What to do | Copy out the entries below exactly as they stand, but only from the line containing "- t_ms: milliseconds" through the line containing "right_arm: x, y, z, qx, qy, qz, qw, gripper".

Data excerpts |

________________________________________

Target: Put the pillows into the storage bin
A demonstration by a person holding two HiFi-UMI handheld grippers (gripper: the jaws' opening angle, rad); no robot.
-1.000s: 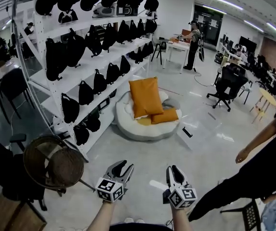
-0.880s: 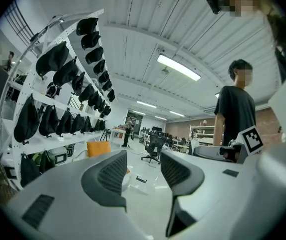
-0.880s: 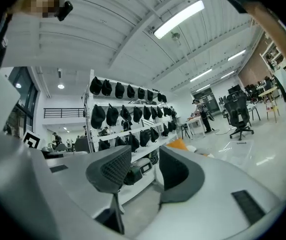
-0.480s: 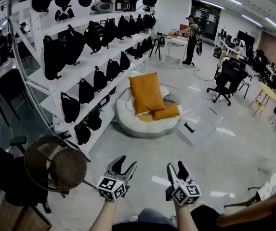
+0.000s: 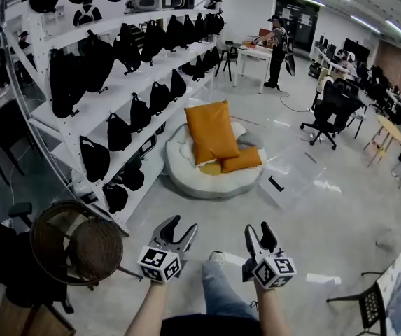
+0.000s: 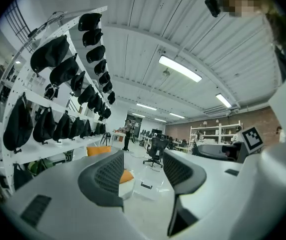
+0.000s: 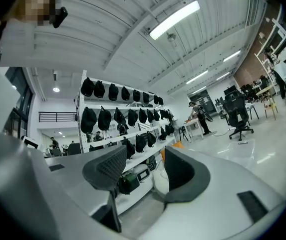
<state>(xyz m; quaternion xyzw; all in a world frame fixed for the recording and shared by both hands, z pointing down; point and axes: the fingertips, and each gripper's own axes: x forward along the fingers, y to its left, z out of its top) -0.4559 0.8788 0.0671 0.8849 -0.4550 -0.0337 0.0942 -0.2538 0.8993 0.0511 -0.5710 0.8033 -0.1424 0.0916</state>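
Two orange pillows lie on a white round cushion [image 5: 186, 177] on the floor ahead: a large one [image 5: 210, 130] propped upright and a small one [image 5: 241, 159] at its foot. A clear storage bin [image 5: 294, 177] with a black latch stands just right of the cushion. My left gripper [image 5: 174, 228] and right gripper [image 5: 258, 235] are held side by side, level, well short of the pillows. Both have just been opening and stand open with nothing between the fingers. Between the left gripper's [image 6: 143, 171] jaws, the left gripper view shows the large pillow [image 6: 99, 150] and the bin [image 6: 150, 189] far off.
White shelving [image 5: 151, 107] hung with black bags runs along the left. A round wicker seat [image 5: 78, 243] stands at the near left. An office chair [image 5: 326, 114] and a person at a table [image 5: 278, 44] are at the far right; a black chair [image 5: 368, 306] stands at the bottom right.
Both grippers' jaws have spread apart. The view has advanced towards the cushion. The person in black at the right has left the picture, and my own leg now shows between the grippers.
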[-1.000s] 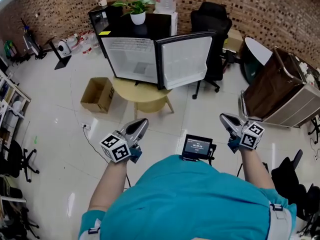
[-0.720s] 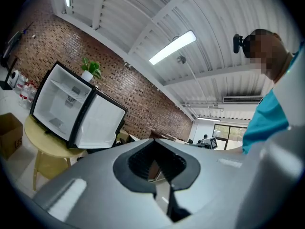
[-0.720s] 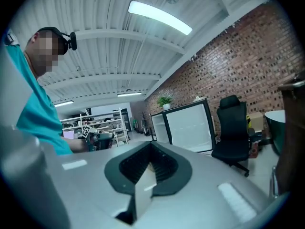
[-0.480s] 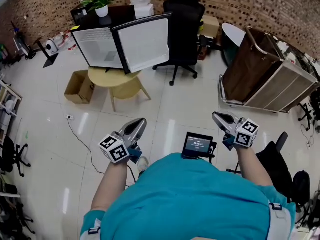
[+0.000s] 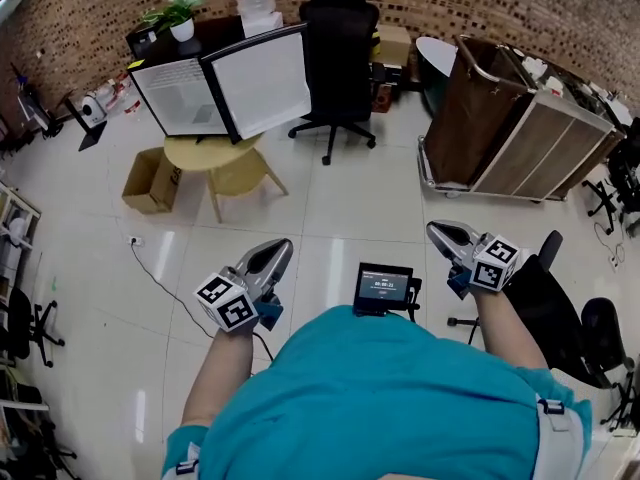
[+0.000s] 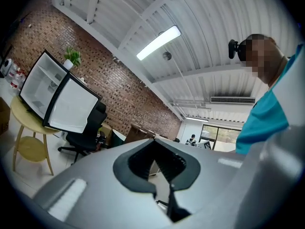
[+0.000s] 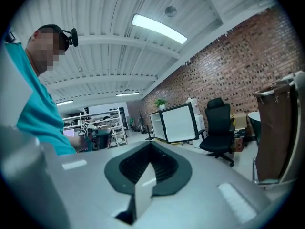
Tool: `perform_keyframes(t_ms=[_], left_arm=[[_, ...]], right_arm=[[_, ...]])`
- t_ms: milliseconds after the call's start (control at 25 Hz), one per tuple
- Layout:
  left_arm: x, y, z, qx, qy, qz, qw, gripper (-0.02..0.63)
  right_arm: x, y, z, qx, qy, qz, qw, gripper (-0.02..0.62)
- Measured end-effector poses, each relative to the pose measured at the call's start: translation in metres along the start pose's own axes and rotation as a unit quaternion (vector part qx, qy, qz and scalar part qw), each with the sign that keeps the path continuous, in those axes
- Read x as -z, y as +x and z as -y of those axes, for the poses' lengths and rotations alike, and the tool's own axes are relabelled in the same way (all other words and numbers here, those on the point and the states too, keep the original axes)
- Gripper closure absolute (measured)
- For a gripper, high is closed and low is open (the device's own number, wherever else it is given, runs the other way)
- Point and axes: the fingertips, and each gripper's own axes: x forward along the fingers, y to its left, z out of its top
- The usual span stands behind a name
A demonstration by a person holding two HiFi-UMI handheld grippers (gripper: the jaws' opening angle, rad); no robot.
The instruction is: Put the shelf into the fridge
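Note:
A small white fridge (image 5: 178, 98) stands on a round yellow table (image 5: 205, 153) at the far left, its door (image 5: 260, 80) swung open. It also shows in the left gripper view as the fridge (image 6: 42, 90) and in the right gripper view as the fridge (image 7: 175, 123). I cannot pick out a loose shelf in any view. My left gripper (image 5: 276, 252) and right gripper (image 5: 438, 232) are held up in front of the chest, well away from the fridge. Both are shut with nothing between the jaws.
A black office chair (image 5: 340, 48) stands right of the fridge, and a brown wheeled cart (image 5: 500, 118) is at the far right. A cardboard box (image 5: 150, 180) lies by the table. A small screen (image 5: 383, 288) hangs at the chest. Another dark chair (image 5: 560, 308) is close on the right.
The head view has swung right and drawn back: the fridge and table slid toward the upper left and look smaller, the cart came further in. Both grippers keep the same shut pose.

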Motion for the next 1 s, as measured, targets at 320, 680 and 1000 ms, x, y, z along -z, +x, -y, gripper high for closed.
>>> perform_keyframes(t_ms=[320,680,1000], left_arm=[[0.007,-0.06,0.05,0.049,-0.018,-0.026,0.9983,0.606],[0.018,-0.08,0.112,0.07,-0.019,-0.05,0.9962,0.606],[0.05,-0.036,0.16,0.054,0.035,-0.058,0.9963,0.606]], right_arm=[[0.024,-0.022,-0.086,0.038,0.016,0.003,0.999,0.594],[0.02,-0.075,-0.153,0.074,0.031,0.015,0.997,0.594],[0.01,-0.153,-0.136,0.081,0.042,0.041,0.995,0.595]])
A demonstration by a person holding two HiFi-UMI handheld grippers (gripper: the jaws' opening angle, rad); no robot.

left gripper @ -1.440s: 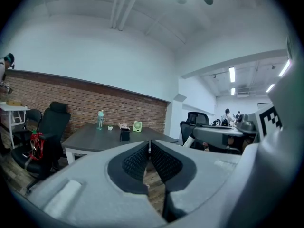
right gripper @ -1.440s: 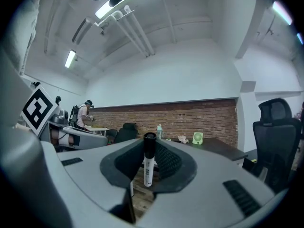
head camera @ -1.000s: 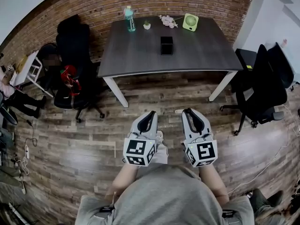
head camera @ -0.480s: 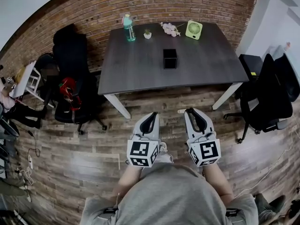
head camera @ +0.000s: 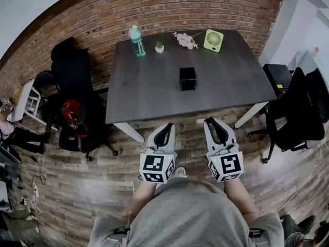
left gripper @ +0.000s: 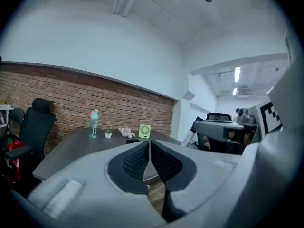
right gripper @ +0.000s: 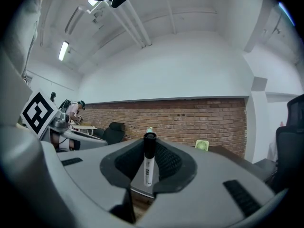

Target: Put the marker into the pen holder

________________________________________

Problem solution |
- t_ms: milliseconds after the call's start (control at 25 Hz), one per tuple
- Layout:
  left_arm: x, y, z, qx, qy, qz, qw, gripper (-0.02..0.63)
  right_arm: x, y, z, qx, qy, qz, qw, gripper (-0.02..0.62)

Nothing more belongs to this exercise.